Turbulence: A New Normal for EU Policy-making?

Viviane Gravey
Queen’s University Belfast

After years of environmental ambition plateau-ing at EU level, recent years have seen a renewed appetite for EU environmental action. But this renewed interest has happened at a time where the European Project has faced new levels of uncertainty, from its first contraction (Brexit), to the Covid19 pandemic, worsening democratic backsliding within the EU and the Russian invasion of Ukraine. This has both challenged and shaped the delivery of the flagship European Green Deal throughout the first term of the von der Leyen Commission. Drawing on case studies of Green Deal policies (on agri-environment and energy), this paper takes stock of the academic literature on crisis and turbulence in EU policy-making. It argues that both the EU and scholars of EU policy-making need to accept that turbulence is here to stay. For the foreseeable future turbulence will constrain what can be achieved at EU level but also, if used strategically, enable policy-makers to escape path dependency. This creates new challenges and opportunity for both policy-makers and the academic community studying their work.

 

Integrating Gender and Equity in EU Environmental Policy: Challenges, Critiques, and the Unfulfilled Promise of the European Green Deal

Annica Kronsell
University of Gothenburg

This paper explores the historical trajectories of EU environmental and gender policies, advocating for their integrated consideration. While both policy fields emerged alongside the common market, their parallel development remained largely independent until recent years. The chapter scrutinizes past efforts, relating the relative success of Environmental Policy Integration (EPI) with the challenges faced by gender mainstreaming. The launch of the European Green Deal (EGD) in 2019 marked a transformative shift towards comprehensive environmental strategies. However, the paper reveals that the EGD, while ambitious in addressing climate issues, falls short in integrating gender concerns. Despite positive indicators, such as acknowledgment of distributional consequences and commitment to a just transition, gender considerations remain conspicuously absent in EU climate initiatives. The paper calls attention to the oversight in the policy frameworks, presenting a disconnect between the global rhetoric of 'leaving no one behind' and the EU's gender equality efforts. Drawing on feminist theory, the chapter delve into the challenges arising from the exclusion of women in the pursuit of a just transition, offering insights into operationalizing feminist perspectives within EU environmental policy and concludes by reflecting on policy challenges and leaves room for optional policy recommendations.

 

Riding the Waves?
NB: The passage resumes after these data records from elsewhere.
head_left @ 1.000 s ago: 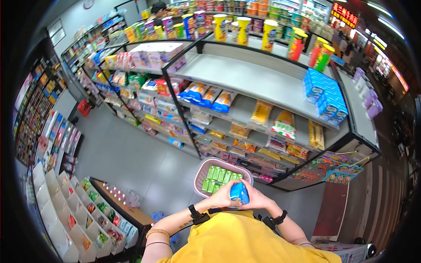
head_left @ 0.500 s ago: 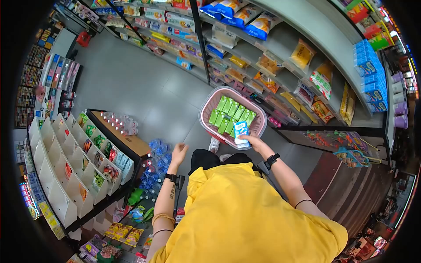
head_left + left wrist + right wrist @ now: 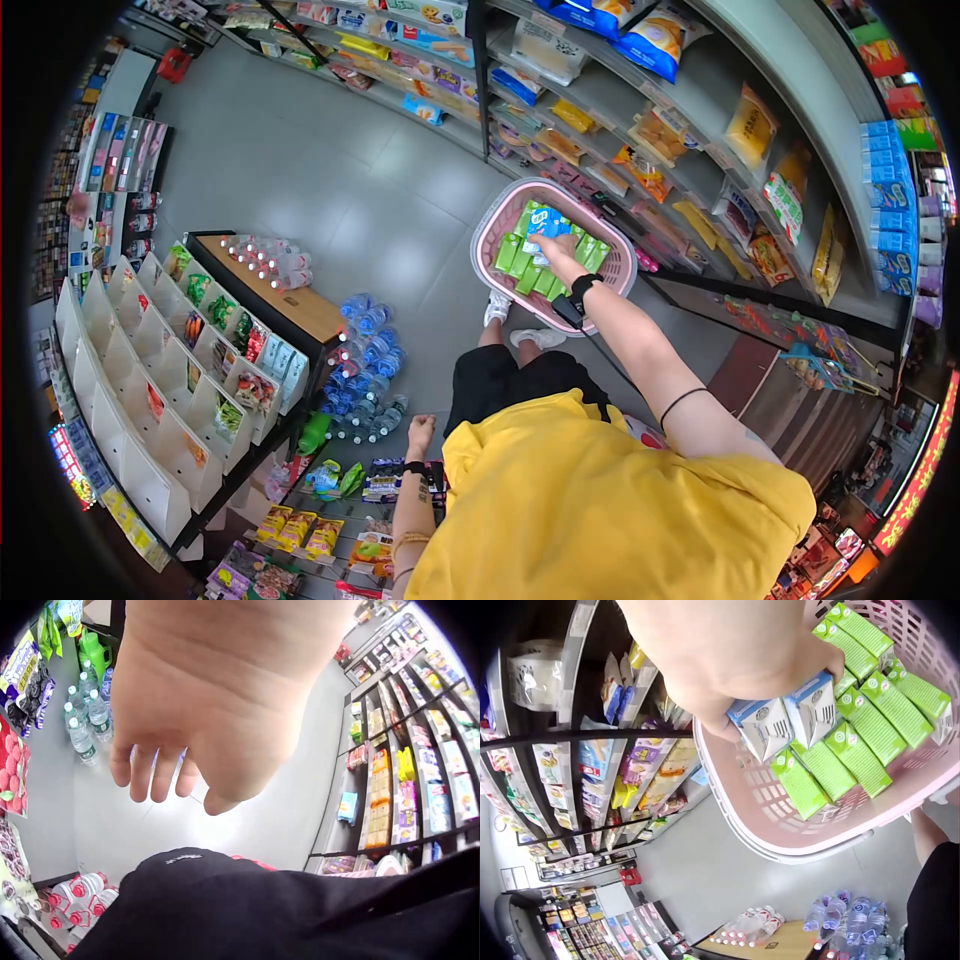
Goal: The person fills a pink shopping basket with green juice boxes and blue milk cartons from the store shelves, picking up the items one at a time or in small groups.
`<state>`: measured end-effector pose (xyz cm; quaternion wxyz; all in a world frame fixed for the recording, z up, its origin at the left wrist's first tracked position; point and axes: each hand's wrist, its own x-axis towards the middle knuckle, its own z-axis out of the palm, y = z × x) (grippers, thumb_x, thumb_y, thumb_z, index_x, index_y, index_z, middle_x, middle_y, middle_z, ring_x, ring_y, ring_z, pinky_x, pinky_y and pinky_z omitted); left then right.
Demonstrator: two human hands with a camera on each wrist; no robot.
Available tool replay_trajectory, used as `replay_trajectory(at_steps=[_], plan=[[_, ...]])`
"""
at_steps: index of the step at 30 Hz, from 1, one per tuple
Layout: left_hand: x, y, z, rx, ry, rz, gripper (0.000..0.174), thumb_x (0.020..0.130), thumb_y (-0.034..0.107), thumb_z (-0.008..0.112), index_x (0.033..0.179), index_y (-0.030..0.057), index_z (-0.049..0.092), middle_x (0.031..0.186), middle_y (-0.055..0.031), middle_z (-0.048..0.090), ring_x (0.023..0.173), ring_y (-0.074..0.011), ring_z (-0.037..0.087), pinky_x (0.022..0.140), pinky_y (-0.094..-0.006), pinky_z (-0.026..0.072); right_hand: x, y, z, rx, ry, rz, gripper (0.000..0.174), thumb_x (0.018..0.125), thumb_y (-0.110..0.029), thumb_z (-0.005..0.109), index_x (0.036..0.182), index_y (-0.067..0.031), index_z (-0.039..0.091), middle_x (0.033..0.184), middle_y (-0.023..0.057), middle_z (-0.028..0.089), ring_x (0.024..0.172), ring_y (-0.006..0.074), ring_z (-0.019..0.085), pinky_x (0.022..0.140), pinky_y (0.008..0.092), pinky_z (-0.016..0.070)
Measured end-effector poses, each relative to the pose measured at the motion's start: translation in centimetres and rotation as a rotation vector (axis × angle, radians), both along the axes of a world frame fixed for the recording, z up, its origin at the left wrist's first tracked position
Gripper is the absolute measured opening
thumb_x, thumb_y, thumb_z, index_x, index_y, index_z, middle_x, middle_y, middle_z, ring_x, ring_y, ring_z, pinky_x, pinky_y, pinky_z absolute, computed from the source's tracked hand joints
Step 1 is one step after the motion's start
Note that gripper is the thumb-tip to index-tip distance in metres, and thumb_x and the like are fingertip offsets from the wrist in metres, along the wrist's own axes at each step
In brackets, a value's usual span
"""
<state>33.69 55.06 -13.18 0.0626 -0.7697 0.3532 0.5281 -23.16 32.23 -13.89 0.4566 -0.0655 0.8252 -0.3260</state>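
Note:
In the head view my right hand (image 3: pixel 558 252) reaches down into a pink basket (image 3: pixel 630 275) and grips blue-and-white drink cartons (image 3: pixel 543 222). The right wrist view shows two of these cartons (image 3: pixel 811 712) side by side, thumb and fingers on either side of them. They are over several green cartons (image 3: pixel 870 727) packed in rows on the basket's bottom. My left hand (image 3: pixel 421 432) hangs low beside my body, away from the basket. Its fingers (image 3: pixel 161 776) are loosely bent in the left wrist view, with nothing held.
Shelves of bagged snacks (image 3: pixel 757 128) rise just beyond the basket. More blue cartons (image 3: pixel 888 200) stand on the upper shelf at right. Water bottles (image 3: pixel 365 365) are grouped on the floor at left, beside a white divided snack rack (image 3: pixel 150 390). My shoes (image 3: pixel 535 338) are close to the basket.
A second earlier both hands held a blue carton in front of my body. The left hand has since dropped away to the side, while the right hand has carried blue cartons down into the basket.

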Motion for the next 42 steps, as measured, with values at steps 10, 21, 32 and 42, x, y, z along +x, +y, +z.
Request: replay_trajectory(at_steps=[10,21,32,42], plan=[[0.5,1.1,4.1,-0.116,0.122,0.189,0.031,0.095,0.024,0.067,0.110,-0.0021,0.063,0.095,-0.0086,0.070,0.084,-0.0161,0.067,0.077,-0.0301,0.0539,2.8,-6.7,1.4,0.532,0.292,-0.029,0.098,0.069,-0.051,0.085,0.133,-0.0004,0.031,0.136,0.0247,0.047,0.130,0.0401,0.049,0.108,0.0512,0.0422],[1.3,-0.2,2.0,-0.001,0.066,-0.002,0.034,0.091,0.028,0.068,0.108,-0.0016,0.066,0.095,-0.0102,0.072,0.083,-0.0177,0.069,0.076,-0.0324,0.0555,1.6,-2.7,0.0,0.146,0.448,0.090,0.107,0.073,-0.044,0.081,0.149,0.0021,0.022,0.135,0.0348,0.047,0.125,0.0484,0.050,0.109,0.0515,0.0413],[-17.9,-25.6,7.1,-0.495,0.180,-0.645,0.037,0.090,0.030,0.068,0.110,-0.0009,0.067,0.102,-0.0176,0.074,0.099,-0.0296,0.071,0.090,-0.0385,0.0538,-4.0,22.1,2.7,-0.103,0.021,0.183,0.014,0.085,-0.019,0.068,0.085,-0.0045,0.068,0.068,0.0054,0.068,0.055,0.0142,0.064,0.051,0.0302,0.0513],[-52.6,-27.4,39.3,-1.085,1.080,-1.456,0.024,0.088,0.012,0.069,0.109,0.0003,0.062,0.105,-0.0168,0.066,0.100,-0.0326,0.065,0.087,-0.0388,0.0513,3.9,46.8,3.9,-0.007,-0.070,-0.893,0.008,0.089,-0.011,0.064,0.091,-0.0038,0.063,0.072,0.0079,0.065,0.058,0.0195,0.064,0.051,0.0335,0.0546]])
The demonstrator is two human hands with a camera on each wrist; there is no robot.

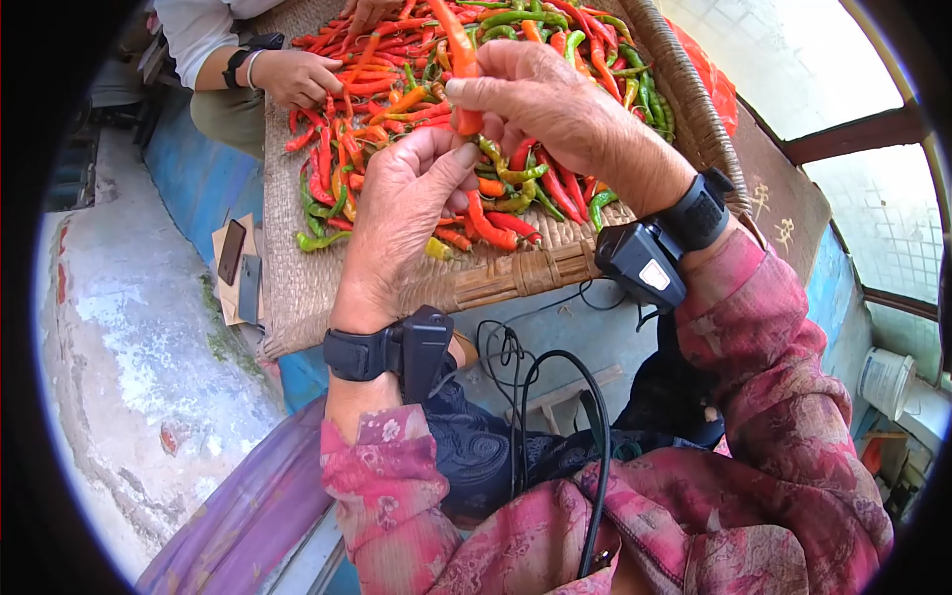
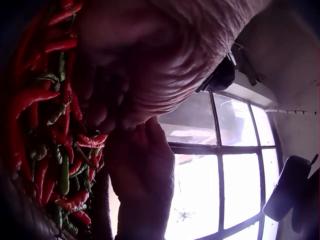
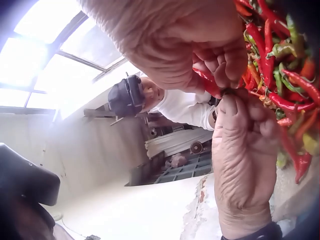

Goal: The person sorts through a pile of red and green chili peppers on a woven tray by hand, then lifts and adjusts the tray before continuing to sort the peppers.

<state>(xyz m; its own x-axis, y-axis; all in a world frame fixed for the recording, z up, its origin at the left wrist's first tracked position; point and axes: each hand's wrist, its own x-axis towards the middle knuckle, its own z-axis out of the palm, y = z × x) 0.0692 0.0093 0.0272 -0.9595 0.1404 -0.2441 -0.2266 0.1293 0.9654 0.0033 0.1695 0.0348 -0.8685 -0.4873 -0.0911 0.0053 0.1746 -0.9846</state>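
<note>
My right hand [image 1: 560,104] grips an orange-red chili pepper [image 1: 458,48] above the heap, its long end pointing up and away. At the lower end of that pepper, the thumb and fingertip of my left hand [image 1: 407,198] pinch its stem end. In the right wrist view the red pepper [image 3: 207,82] runs between both hands, with a dark bit of stem at the left fingertips. The left wrist view shows both hands close together, their fingertips in shadow. Beneath them lies a heap of red, orange and green chili peppers [image 1: 506,223].
The peppers lie on a woven tray [image 1: 347,288] with a raised rim [image 1: 526,273]. Across it, another person's hand [image 1: 297,79] reaches into the peppers. Two phones [image 1: 230,253] lie on a board at left. Black cables [image 1: 511,357] hang below the rim; a white bucket [image 1: 886,382] stands right.
</note>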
Theoretical Approaches and EU Environmental Policy Studies

Anthony R. Zito
Newcastle University

This paper explores the evolution of theoretical conceptualizations of European Union (EU) environmental policy over time and assess the current and future conceptual challenges facing EU environmental policy studies. The paper argues that, in the midst of the many theoretical approaches that have shaped the theoretical thinking in this field, three core theoretical waves have defined the terms of the field: EU integration studies (often channeling developments in international relations and comparative politics), public policy and public administration, and environmental studies. The paper charts decade by decade many of the prominent theoretical works examining EU environmental policy, focusing on such approaches as institutional explanations, the role of networks and ideas, and policy dynamics. The paper reflects on the theoretical questions the literature has raised and the potential absences that need highlighting. For example, are there certain core assumptions in various works about the possibility for co-operation as opposed to conflict? What is the role for post-structuralist and critical (e.g., feminism) assumptions and methodologies? Do the dynamics of the climate crisis and the Anthropocene, as well as the challenges made by the De-colonization agenda, require both a systemic reconceptualization and a normative analytical approach as Frank Fischer and others have suggested? The conclusion will frame possibilities for old and new trajectories to enable the reader to form their own view about future theoretical choices.